Öyküm Bozbay, étudiante à l'université, a déclaré avoir participé à la manifestation suite à l'appel du CHP et du DİSK, qu'elle n'était pas au courant de la décision d'interdiction, que la personne prise de face sur la photo qui lui a été montrée était bien elle, mais qu'elle n'était pas certaine de la seconde photo. Évoquant ses problèmes de santé, Bozbay a déclaré devant le juge : "S'il existe une situation justifiant mon arrestation, je demande que des mesures de contrôle judiciaire soient appliquées, en tenant compte de mes problèmes de santé et de mon statut d'étudiant" a-t-il déclaré. 

Le blogueur Tuner Tekin a précisé qu'il célébrait habituellement le 1er mai, qu'il s'était rendu à la manifestation seul et qu'il y avait participé suite aux appels du CHP et du DİSK. Il a reconnu être la personne sur la photo qui lui a été présentée, mais a affirmé que, la photo ayant été prise pendant la bousculade, il semblait porter un coup alors qu'il n'avait pas frappé la police.

IL A DÉCLARÉ ÊTRE À LA RETRAITE

Ali Mişe, l'un des prévenus, a déclaré lors de son audition devant le juge de paix qu'il avait participé au 1er mai mais qu'il n'avait commis aucun crime. Cemaletin Apa, un autre prévenu, a indiqué qu'il était à la retraite mais qu'il travaillait pour subvenir aux besoins de ses deux enfants à charge.
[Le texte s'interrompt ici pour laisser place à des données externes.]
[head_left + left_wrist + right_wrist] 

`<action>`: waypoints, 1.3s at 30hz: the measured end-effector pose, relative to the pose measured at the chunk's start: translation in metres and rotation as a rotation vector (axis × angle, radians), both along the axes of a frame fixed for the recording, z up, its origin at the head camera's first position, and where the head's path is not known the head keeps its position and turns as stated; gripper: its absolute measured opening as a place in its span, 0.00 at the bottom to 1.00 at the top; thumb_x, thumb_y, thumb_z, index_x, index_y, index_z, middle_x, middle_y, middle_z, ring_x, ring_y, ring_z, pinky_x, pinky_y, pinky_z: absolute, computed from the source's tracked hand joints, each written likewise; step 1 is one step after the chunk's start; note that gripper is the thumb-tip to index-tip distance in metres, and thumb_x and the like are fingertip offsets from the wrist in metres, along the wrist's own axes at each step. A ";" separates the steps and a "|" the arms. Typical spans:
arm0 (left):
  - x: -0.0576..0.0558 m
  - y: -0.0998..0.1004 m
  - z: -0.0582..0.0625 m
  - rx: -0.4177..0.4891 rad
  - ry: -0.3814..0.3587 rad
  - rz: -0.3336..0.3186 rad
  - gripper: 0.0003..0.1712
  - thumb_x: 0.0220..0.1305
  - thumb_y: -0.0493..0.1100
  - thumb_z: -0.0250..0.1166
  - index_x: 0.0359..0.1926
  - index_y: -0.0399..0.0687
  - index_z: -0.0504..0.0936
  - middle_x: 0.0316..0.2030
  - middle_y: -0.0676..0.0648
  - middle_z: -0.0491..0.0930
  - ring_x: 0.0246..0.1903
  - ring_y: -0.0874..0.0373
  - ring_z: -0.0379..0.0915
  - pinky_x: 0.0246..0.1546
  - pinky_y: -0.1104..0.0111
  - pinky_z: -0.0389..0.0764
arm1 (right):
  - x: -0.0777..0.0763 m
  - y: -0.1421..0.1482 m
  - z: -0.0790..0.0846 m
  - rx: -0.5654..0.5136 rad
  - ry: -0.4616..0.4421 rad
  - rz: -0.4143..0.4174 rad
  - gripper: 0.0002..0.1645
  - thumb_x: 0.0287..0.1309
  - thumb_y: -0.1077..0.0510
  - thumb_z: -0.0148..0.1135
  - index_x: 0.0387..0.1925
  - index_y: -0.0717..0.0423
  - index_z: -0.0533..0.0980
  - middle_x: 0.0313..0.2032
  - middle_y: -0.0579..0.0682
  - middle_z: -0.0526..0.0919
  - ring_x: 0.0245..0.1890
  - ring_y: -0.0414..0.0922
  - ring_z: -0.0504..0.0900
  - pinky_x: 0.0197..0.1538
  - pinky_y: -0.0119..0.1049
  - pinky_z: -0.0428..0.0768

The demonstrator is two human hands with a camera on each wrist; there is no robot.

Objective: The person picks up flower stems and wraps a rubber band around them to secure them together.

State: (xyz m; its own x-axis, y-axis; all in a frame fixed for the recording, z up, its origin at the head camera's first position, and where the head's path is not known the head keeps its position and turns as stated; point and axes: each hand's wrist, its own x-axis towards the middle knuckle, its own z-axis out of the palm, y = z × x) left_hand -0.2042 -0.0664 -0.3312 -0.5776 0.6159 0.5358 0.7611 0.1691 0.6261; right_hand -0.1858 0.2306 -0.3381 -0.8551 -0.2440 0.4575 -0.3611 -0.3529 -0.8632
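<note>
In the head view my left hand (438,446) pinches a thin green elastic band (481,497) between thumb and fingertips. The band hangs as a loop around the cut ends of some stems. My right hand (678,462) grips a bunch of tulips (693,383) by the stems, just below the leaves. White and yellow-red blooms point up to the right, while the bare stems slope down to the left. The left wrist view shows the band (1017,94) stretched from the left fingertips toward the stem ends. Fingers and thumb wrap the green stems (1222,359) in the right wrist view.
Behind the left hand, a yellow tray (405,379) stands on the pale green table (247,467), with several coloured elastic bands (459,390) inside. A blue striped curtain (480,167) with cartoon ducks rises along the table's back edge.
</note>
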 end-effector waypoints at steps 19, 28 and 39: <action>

Affirmant ne pas être la personne figurant sur les images, Apa a rejeté les accusations. Ali Öztutan a déclaré s'être rendu à Saraçhane le 1er mai suite à l'appel des syndicats et avoir franchi plusieurs points de contrôle de police. Il a précisé que, sur les trois photos présentes dans le dossier, il était bien la personne sur deux d'entre elles, mais qu'il n'était pas l'individu filmé en train de frapper la police, ajoutant que l'identification avait été faite en raison d'une ressemblance vestimentaire, et a donc rejeté les accusations.

ILS ONT REJETÉ LES ACCUSATIONS

Cemil Kapar, l'un des prévenus, a affirmé lors de son interrogatoire qu'il ne s'était pas rendu sur place pour participer à des actes de violence et qu'il n'en avait commis aucun. Il a ajouté qu'il dirigeait une entreprise réalisant un chiffre d'affaires annuel de 8 millions, qu'une incarcération lui causerait un préjudice et qu'il avait un enfant à charge sans personne d'autre pour s'en occuper, demandant ainsi sa remise en liberté sous contrôle judiciaire. Taner Tekin a également rejeté les accusations devant le juge, déclarant qu'il avait une famille à charge et qu'une incarcération porterait préjudice à ses proches.